The diamine structural unit is derived from the polyetherdiamine compound (a-1) and xylylenediamine (a-2) represented by the following general formula (1), and the dicarboxylic acid structural unit is α to ω having 4 to 20 carbon atoms. -At least one molecular chain extender selected from a carbodiimide compound and a compound containing two or more epoxy groups in the molecule with respect to 100 parts by mass of the polyether polyamide (A) derived from a linear aliphatic dicarboxylic acid ( B) A polyether polyamide composition containing 0.01 to 15 parts by mass.

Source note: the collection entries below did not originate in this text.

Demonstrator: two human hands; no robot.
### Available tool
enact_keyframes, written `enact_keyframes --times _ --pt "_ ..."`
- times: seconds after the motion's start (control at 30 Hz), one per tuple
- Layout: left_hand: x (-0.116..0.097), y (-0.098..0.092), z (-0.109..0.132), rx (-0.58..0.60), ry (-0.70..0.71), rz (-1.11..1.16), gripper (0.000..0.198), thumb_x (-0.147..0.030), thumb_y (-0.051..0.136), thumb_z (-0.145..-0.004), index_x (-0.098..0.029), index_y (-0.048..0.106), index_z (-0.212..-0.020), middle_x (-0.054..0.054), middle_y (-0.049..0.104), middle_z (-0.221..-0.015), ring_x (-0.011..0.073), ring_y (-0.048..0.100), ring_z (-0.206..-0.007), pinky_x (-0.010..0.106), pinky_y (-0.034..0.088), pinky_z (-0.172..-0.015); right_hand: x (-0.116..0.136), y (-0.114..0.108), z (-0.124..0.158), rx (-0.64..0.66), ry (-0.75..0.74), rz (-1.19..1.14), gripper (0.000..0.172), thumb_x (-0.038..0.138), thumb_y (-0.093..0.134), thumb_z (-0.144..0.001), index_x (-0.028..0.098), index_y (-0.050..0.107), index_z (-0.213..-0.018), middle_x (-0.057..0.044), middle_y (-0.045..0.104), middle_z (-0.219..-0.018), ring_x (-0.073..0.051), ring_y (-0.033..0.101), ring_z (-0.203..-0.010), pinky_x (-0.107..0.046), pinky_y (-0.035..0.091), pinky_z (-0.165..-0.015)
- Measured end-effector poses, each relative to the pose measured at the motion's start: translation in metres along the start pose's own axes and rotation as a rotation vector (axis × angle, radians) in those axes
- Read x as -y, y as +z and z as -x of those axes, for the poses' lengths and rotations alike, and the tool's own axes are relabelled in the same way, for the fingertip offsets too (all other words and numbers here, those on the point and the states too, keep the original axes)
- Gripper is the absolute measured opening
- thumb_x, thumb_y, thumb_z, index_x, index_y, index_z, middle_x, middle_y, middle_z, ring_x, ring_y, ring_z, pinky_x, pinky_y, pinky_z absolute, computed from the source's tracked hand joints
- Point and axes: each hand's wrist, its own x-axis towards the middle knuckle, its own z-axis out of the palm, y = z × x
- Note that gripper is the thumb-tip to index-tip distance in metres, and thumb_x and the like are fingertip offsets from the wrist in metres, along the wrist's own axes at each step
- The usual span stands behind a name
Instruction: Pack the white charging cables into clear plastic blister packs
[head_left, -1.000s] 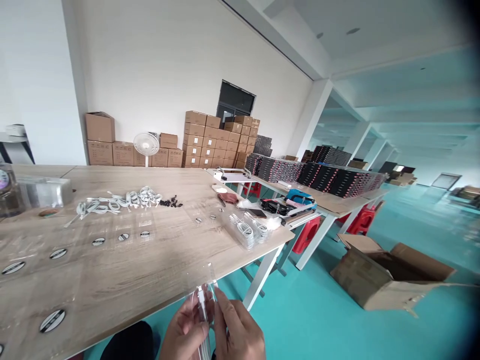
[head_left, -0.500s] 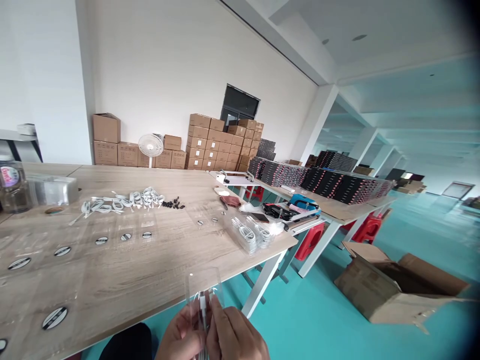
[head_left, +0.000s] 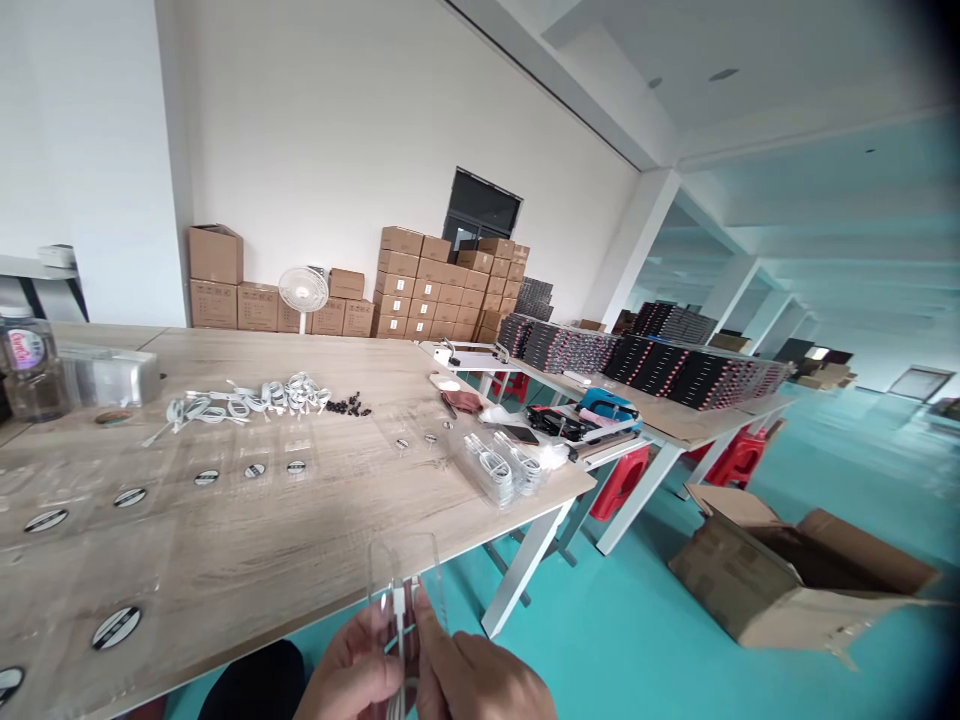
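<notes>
At the bottom edge, both hands hold a clear plastic bag [head_left: 406, 570] with a white cable [head_left: 403, 612] inside it. My left hand [head_left: 351, 675] grips the bag's left side, fingers curled. My right hand [head_left: 480, 678] pinches the right side, its forefinger along the cable's connectors. The bag's top sticks up in front of the wooden table [head_left: 315, 520] edge. On the table lie a heap of coiled white cables [head_left: 247, 400], small black parts [head_left: 346, 407], clear bags with round black labels [head_left: 206, 478] and a stack of bagged cables [head_left: 501, 465].
A plastic bottle [head_left: 28, 362] and clear boxes [head_left: 112, 375] stand at the far left. An open cardboard box [head_left: 795, 580] sits on the teal floor at right. Further tables carry black boxes [head_left: 660, 365]; stacked cartons [head_left: 442, 285] and a fan [head_left: 302, 292] line the back wall.
The view has shifted slightly. My hands have drawn lower toward the frame's bottom edge, with the bag held more upright and the cable sitting deeper in it.
</notes>
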Motion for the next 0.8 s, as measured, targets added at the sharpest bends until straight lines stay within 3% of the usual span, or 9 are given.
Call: enact_keyframes --times 0.13,0.33,0.47,0.57,0.7,0.8 --pt "-0.001 0.001 -0.003 -0.026 0.044 0.035 0.040 -0.013 0.076 -0.063 -0.021 0.081 -0.101 0.004 0.074 -0.070 0.0194 0.073 -0.077 0.029 0.052 -0.079 -0.009 -0.008 -0.005 0.164 0.021 -0.090 0.036 0.035 0.045 -0.103 0.026 0.066 -0.130 0.000 0.066 -0.060 -0.014 0.062 -0.049 -0.023 0.044 -0.045" --pt "0.003 0.002 -0.005 -0.143 0.070 0.034 0.042 -0.015 0.080 -0.062 -0.020 0.080 -0.104 0.008 0.080 -0.083 0.0268 0.075 -0.088 0.036 0.056 -0.084 0.007 0.015 0.008 0.039 0.152 0.046 0.045 0.042 0.032 -0.104 0.028 0.069 -0.126 -0.002 0.058 -0.065 -0.018 0.062 -0.054 -0.027 0.051 -0.048" --pt "0.004 0.003 -0.007 -0.219 0.110 0.038 0.043 -0.015 0.084 -0.061 -0.021 0.080 -0.103 0.008 0.081 -0.093 0.0303 0.075 -0.097 0.040 0.057 -0.090 0.018 0.028 0.008 -0.024 0.239 0.059 0.046 0.034 0.029 -0.104 0.030 0.065 -0.132 -0.009 0.064 -0.085 -0.022 0.066 -0.068 -0.028 0.052 -0.048" --pt "0.000 0.003 -0.010 -0.195 0.118 0.022 0.044 -0.015 0.084 -0.062 -0.021 0.079 -0.105 0.009 0.082 -0.096 0.0321 0.074 -0.103 0.042 0.056 -0.095 0.015 0.032 0.003 -0.035 0.311 -0.194 0.038 0.035 0.039 -0.103 0.032 0.066 -0.131 -0.009 0.065 -0.099 -0.020 0.067 -0.080 -0.026 0.058 -0.059" --pt "-0.014 0.002 -0.014 -0.182 0.131 -0.039 0.039 -0.016 0.084 -0.062 -0.018 0.081 -0.101 0.011 0.082 -0.100 0.0330 0.074 -0.105 0.042 0.054 -0.099 0.000 0.036 0.014 -0.116 0.453 -0.608 0.035 0.044 0.049 -0.100 0.032 0.070 -0.125 -0.010 0.065 -0.116 -0.024 0.066 -0.107 -0.031 0.060 -0.090" --pt "-0.023 0.003 -0.018 -0.220 0.209 -0.058 0.033 -0.017 0.086 -0.060 -0.018 0.082 -0.093 0.010 0.082 -0.100 0.0323 0.074 -0.104 0.044 0.052 -0.104 -0.006 0.042 0.038 -0.145 0.670 -0.809 0.040 0.053 0.055 -0.095 0.031 0.072 -0.124 -0.011 0.069 -0.118 -0.026 0.069 -0.102 -0.032 0.061 -0.082"
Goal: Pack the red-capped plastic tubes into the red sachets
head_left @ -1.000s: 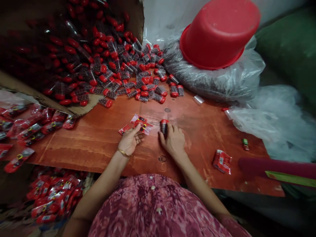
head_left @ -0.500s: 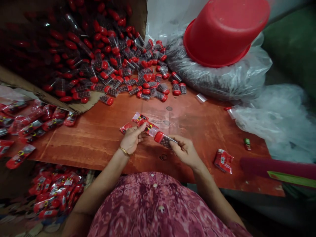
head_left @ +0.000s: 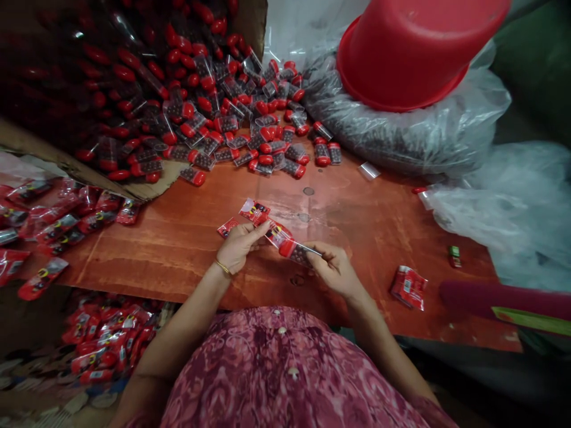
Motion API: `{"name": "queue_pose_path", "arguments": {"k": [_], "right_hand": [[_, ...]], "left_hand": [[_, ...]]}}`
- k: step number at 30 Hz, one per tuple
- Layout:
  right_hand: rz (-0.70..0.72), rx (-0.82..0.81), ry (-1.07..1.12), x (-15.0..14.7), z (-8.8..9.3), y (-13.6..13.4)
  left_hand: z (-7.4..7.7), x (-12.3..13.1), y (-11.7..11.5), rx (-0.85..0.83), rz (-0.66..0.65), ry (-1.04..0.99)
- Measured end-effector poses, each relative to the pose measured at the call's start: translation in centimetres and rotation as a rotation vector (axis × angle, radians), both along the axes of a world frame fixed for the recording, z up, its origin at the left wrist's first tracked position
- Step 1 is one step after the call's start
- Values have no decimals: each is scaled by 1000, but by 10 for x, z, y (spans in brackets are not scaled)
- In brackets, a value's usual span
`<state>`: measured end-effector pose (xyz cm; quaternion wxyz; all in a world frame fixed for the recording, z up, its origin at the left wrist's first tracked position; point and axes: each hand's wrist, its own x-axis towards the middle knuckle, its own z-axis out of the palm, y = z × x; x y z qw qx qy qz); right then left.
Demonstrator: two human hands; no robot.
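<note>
My right hand [head_left: 334,270] grips a small clear tube with a red cap [head_left: 295,252], full of dark beads, by its bottom end. The red cap points left into the open mouth of a clear and red plastic sleeve [head_left: 275,233]. My left hand [head_left: 238,246] pinches that sleeve, just above the red-brown wooden table [head_left: 178,238]. Two more flat red sleeves [head_left: 254,210] lie on the table right behind my left hand.
A heap of red-capped tubes [head_left: 250,125] spills from a cardboard box [head_left: 147,187] at the back left. Packed red sleeves [head_left: 57,220] pile at the left and below the table. An upturned red basin [head_left: 410,53] sits on a plastic bag [head_left: 401,137]. One red packet [head_left: 408,287] lies right.
My right hand lifted the tube from the table and turned it sideways. My left hand picked up a sleeve, and the tube's cap has come to the sleeve's mouth.
</note>
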<state>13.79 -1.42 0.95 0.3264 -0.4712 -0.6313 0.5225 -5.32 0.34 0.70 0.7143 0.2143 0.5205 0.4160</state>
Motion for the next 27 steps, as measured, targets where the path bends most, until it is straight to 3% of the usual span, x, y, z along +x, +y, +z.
{"name": "queue_pose_path", "arguments": {"k": [3,7,12,17,22,27], "right_hand": [[-18,13,-6,0,-2,1],[0,-1,5,-1,-7,1],[-117,13,40,-12,-22,-2],[-173,-177,169,-21,-35,-4],[-67,-199,202,-29,-32,0],[-160,-238,385,-47,-30,8]], "left_hand": [[2,3,0,47,-32,3],[4,9,-1,91,24,-15],[-3,26,-6,100,97,-31],[-13,37,-8,142,239,-41],[-13,36,-6,85,264,-101],[-8,33,-2,126,218,-92]]}}
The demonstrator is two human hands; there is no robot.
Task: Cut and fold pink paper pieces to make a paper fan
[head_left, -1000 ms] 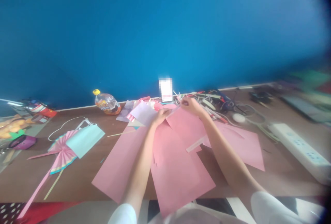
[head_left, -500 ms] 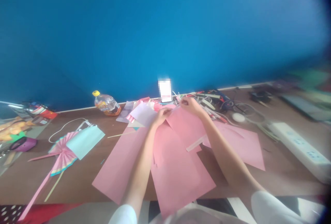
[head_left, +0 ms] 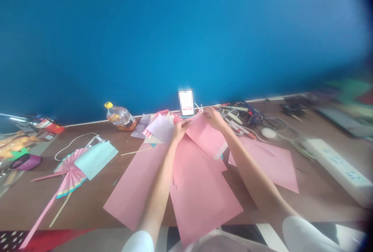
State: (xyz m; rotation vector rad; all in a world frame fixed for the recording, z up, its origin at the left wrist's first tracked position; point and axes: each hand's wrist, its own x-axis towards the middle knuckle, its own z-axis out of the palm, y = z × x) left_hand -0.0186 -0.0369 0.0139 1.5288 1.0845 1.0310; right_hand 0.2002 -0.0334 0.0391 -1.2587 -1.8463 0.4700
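Note:
Both hands reach forward over the brown table and hold a pink sheet of paper (head_left: 206, 136) by its far edge. My left hand (head_left: 180, 129) pinches the far left corner of that sheet. My right hand (head_left: 214, 118) grips the far right part, with its fingers bent around the edge. A pale strip (head_left: 220, 151) runs along the sheet's near right end, which is raised over the other papers. Beneath lies a larger pink sheet (head_left: 201, 205) that hangs past the table's front edge. Another pink sheet (head_left: 131, 190) lies under my left forearm, and a third pink sheet (head_left: 276, 162) is right of my right forearm.
Left stand a drink bottle (head_left: 121, 118) with a yellow cap, a pink paper fan (head_left: 72, 170) and a light-blue sheet (head_left: 97, 159). A lit phone screen (head_left: 186, 104) faces me by the blue wall. Cables (head_left: 276, 126) and a white power strip (head_left: 339, 164) lie right.
The near end of the held pink sheet, with its pale strip, has lifted and shifted away from me. Both hands keep their hold, and the left has moved slightly left.

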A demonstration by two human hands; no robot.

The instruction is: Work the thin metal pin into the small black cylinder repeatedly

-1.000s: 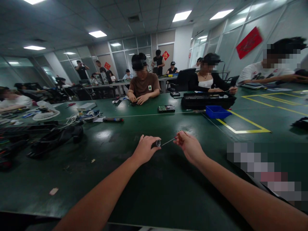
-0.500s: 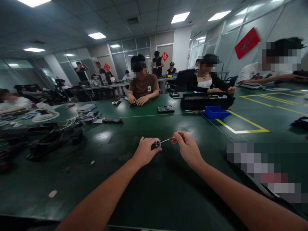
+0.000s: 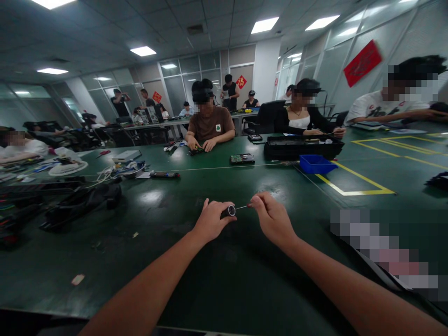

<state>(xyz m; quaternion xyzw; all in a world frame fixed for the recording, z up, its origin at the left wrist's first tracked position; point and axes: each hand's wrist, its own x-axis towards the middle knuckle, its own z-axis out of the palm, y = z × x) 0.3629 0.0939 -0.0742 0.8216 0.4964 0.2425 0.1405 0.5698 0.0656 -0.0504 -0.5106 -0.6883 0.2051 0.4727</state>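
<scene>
Both my hands are held out over a dark green table [image 3: 196, 261]. My left hand [image 3: 210, 220] is closed round a short black cylinder [image 3: 229, 211] whose silver-rimmed end faces right. My right hand [image 3: 271, 217] pinches the far end of a thin metal rod [image 3: 241, 206]. The rod's other tip sits at the open end of the cylinder. Only a short stretch of rod shows between the two hands.
Across the table sit several other people at work. A blue bin [image 3: 315, 164] and a long black case [image 3: 303, 146] lie at the right, beside yellow floor-tape lines [image 3: 353, 192]. Black bags and cables [image 3: 80, 200] fill the left side. A small circuit board [image 3: 242, 159] lies mid-table.
My right hand has moved left toward my left hand. The visible length of rod between them has grown shorter.
</scene>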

(In the formula, x + z represents 1 to 30, y represents 1 to 50, and R ¹ represents a propylene group.)   The polyether polyamide composition according to claim 1, wherein the xylylenediamine (a-2) is metaxylylenediamine, paraxylylenediamine, or a mixture thereof.   The polyether polyamide composition according to claim 1, wherein the xylylenediamine (a-2) is metaxylylenediamine.   The polyether polyamide composition according to claim 1, wherein the xylylenediamine (a-2) is a mixture of metaxylylenediamine and paraxylylenediamine.   The polyether polyamide composition according to claim 4, wherein the ratio of paraxylylenediamine to the total amount of metaxylylenediamine and paraxylylenediamine is 90 mol% or less.   The polyether polyamide composition according to any one of claims 1 to 5, wherein the α, ω-linear aliphatic dicarboxylic acid having 4 to 20 carbon atoms is at least one selected from adipic acid and sebacic acid.   The polyether polyamide composition in any one of Claims 1-6 whose ratio of the structural unit derived from xylylenediamine (a-2) in a diamine structural unit is 50-99.8 mol%.   The polyether polyamide composition according to any one of claims 1 to 7, wherein the molecular chain extender (B) is an aliphatic carbodiimide compound.   The polyether polyamide composition according to any one of claims 1 to 7, wherein the molecular chain extender (B) is an epoxy group-containing (meth) acrylic polymer.   The polyether polyamide composition according to any one of claims 1 to 9, wherein the polyether polyamide composition has a relative viscosity of 1.1 to 3.5.   The polyether polyamide composition according to any one of claims 1 to 10, wherein the melting point of the polyether polyamide composition is 170 to 270 ° C.   The polyether polyamide composition according to any one of claims 1 to 11, wherein a tensile elongation at break at a measurement temperature of 23 ° C and a humidity of 50% RH is 100% or more.   The molecular chain extender (B) is blended in an amount of 0.01 to 15 parts by mass with respect to 100 parts by mass of the polyether polyamide (A), and melt-kneaded, according to any one of claims 1 to 12. A method for producing a polyether polyamide composition.   The molded article containing the polyether polyamide composition in any one of Claims 1-12.